File spoon-archives/marxism-theory.archive/marxism-theory_1997/marxism-theory.9711, message 56


Date: Sun, 23 Nov 1997 12:36:36 -0500 (EST)
Subject: Re: MT: Re: "Ve haff vays of making you talk"


In a message dated 97-11-22 09:03:40 EST, Jukka writes:

<< The point is that Goldhagenian argument Leo summarized above is at 
 odds with the facts: holocaust wasn't 'natural' or 'lawlike' result 
 of German cultural and social history. Instead it would have been 
 more understandable if it had happened somewhere east of Germany. 
 Holocaust had quite weird and specific genesis and history and it's 
 not explainable by German culture or German psyche.  >>

I don't think this is G's argument; in any case, it is certainly not my view.
I believe that any explanation of the Holocaust must take into account a
number of factors, starting with factors as basic as the structure of the
modern nation-state, and the dynamic of totalitarianism that lies within its
core. It must look at the specific forms totalitarianism took in Nazi
Germany, and account for the others who ended up in the concentration camps,
from gays to Jehovah Witnesses to reds.
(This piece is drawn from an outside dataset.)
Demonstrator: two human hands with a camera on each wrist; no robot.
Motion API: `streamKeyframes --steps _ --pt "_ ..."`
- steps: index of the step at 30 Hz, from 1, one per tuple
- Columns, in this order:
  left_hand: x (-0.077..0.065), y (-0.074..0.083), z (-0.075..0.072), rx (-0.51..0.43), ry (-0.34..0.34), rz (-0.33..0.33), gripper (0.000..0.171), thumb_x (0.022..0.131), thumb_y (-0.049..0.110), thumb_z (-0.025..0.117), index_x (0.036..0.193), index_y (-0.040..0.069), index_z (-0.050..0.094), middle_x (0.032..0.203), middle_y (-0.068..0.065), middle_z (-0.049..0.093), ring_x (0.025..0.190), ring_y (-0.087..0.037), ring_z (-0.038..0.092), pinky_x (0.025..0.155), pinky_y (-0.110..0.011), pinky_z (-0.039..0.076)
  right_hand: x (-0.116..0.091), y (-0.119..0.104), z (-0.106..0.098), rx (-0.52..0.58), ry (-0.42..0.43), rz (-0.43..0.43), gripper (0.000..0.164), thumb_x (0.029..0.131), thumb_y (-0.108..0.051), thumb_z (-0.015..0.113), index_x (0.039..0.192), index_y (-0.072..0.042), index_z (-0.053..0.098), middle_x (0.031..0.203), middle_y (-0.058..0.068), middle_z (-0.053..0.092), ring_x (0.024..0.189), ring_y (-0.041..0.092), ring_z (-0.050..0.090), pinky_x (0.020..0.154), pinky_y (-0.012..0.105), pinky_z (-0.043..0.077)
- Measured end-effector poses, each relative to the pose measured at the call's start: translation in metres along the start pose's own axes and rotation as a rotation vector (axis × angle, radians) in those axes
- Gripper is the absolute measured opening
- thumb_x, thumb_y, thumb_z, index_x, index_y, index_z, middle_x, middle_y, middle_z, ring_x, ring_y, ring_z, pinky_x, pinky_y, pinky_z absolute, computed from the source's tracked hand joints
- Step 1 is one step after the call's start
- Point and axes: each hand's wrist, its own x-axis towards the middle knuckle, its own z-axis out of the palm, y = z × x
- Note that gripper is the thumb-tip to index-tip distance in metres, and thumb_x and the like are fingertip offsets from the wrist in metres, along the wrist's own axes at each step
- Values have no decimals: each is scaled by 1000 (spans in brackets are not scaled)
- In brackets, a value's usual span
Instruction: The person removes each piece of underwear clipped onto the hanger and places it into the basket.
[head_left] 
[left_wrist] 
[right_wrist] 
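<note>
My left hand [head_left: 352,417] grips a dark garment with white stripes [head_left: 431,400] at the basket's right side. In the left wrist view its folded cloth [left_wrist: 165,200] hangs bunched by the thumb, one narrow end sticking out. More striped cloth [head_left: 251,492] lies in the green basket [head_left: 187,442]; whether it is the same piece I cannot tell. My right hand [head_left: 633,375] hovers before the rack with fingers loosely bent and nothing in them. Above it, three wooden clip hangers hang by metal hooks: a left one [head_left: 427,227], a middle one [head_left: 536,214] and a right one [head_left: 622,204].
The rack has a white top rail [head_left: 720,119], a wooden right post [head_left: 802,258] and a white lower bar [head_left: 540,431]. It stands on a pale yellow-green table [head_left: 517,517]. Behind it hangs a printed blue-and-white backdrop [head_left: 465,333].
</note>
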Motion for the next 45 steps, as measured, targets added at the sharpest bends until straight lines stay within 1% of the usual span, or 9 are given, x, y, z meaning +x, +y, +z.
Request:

But part of that analysis must focus
on the ways in which German national culture was a fertile ground for these
developments. Could the Holocaust have happened elsewhere? Certainly, and it
still does happen, if not on the same scale, today, from Bosnia to Rwanda.
But it did happen in Germany, and some of the reasons why it did are
traceable to German national culture and the role of anti-Semitism in it.